Recent data: In the latest edition of the Focus Bulletin, the median projections pointed to a reading of 0.32% in June, which would be a slowdown from 0.58% recorded in the previous period.
- Despite the slowdown, the result would push inflation accumulated over the last 12 months from 4.72% to 4.81%, above the tolerance band of 4.5%.
- The latest reading of the Broad Consumer Price Index 15 (IPCA-15) showed a similar trajectory. Despite monthly deceleration, still elevated readings increased accumulated inflation.
- In the second-quarter Monetary Policy Report (MPR), the Central Bank raised its projections for accumulated inflation at the end of 2026 and 2027 to 5.2% (+1.3 p.p.) and 3.7% (+0.4 p.p.), respectively.
- In this scenario, inflation would only return to tolerance margins in the second quarter of 2027, indicating worsening price control after the Middle East conflict.
Brazilian political and electoral scenario
Expected impact on the BRL exchange rate: bullish
Last week, the BRL exchange rate was again pressured by perceptions of political risks for Brazilian assets due to investors' sensitivity to the presidential race.
- In this context, investors may react to the participation of pre-candidate Flávio Bolsonaro in a public hearing in Washington on Monday, July 7, regarding the proposed 25% tariffs on Brazil.
Why this matters: If Flávio's participation negatively impacts investors' perception of his chances of victory, it could increase political risk perceptions for national assets and weaken the real.
Fiscal concerns: In recent months, investors have already reacted negatively to news related to the electoral cycle, such as after the definition of pre-candidates Luiz Inácio Lula da Silva and Flávio Bolsonaro for the presidency.

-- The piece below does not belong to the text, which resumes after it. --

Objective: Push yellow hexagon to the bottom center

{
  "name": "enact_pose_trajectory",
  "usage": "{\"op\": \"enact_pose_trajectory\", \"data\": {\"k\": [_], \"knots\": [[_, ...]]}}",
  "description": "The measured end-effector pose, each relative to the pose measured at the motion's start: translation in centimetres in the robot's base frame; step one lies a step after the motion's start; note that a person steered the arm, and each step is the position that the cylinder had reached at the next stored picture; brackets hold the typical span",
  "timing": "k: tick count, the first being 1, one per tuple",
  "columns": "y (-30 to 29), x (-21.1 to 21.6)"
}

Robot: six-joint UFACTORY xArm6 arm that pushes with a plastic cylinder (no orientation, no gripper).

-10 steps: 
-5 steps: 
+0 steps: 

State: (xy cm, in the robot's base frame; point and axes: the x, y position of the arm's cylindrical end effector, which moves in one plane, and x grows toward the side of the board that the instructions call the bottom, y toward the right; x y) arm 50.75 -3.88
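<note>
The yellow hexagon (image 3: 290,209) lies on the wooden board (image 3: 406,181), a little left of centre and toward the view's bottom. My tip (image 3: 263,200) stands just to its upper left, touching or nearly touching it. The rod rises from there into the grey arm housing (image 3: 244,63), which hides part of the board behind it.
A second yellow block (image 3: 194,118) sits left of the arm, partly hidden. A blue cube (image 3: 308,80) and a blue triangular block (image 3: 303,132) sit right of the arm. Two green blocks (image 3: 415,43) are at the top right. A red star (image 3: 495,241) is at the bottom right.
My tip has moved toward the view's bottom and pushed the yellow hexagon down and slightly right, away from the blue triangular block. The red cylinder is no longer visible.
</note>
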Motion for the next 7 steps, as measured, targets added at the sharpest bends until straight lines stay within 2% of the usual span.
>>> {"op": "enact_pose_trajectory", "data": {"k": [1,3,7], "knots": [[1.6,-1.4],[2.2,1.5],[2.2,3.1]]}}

- In practice, recent reactions from financial market agents reveal a preference for the election of a new president who could be more conservative in fiscal policy.
Worsening risk perception: Last week, the release of voter intention polls showing an increase in President Lula's lead over Flávio worsened investor risk perceptions for national assets.
- This risk perception intensified after the US Treasury Department announced sanctions against Brazilians and companies for alleged links to the criminal faction PCC.
- Both the imposition of punitive tariffs on Brazil and the designation of criminal factions as terrorist groups were US actions linked to the Bolsonaro family, representing sensitive points for the national electorate.